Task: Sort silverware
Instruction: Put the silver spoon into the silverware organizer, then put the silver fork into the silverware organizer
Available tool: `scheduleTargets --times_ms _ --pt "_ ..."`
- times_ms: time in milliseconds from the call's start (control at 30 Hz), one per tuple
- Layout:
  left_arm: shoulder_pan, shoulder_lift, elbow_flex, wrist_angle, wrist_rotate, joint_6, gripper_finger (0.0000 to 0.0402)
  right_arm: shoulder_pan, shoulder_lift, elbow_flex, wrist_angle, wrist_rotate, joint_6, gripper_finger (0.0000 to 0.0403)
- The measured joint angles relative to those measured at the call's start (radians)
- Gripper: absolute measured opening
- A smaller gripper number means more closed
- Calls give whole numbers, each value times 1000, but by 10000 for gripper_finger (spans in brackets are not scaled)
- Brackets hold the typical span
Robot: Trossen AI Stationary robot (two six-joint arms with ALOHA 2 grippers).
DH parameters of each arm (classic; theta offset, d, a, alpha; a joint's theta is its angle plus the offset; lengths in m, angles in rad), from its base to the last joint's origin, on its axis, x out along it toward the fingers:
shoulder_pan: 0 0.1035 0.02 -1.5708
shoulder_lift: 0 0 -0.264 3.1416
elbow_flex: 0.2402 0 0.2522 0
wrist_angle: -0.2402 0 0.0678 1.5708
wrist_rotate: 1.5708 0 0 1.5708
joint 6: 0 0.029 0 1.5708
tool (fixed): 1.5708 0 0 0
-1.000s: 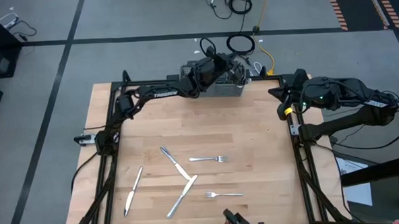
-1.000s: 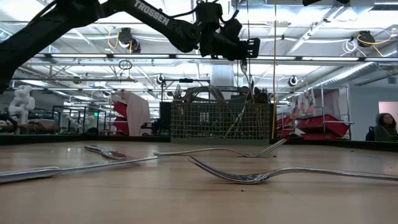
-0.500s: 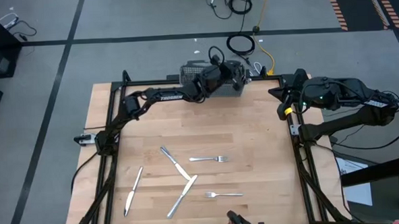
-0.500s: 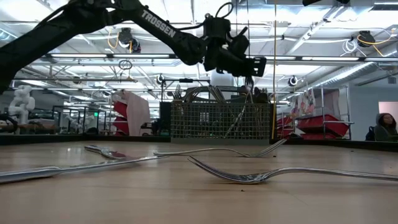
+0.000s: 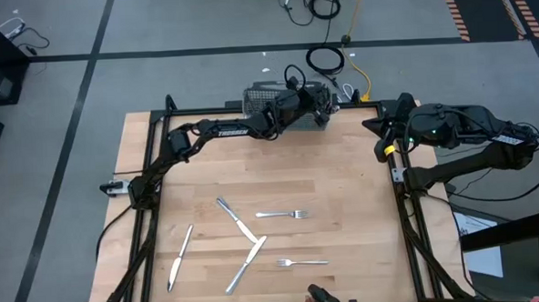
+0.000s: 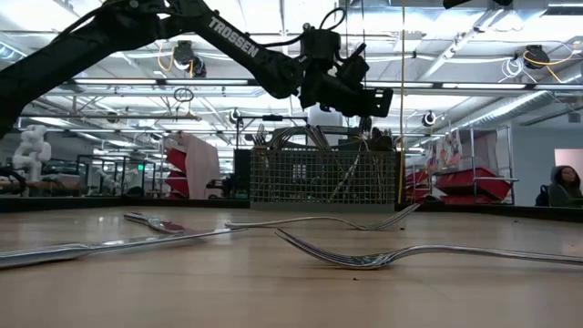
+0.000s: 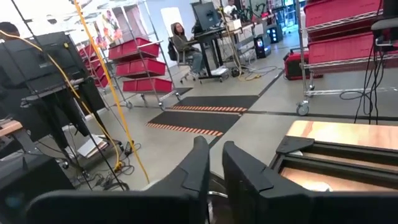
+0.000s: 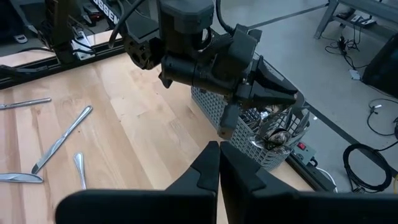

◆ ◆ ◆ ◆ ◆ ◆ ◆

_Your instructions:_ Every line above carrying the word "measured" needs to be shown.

_Response to this task:_
- The measured joint angles relative to those measured at the call's start (radians)
- Gripper: absolute measured opening

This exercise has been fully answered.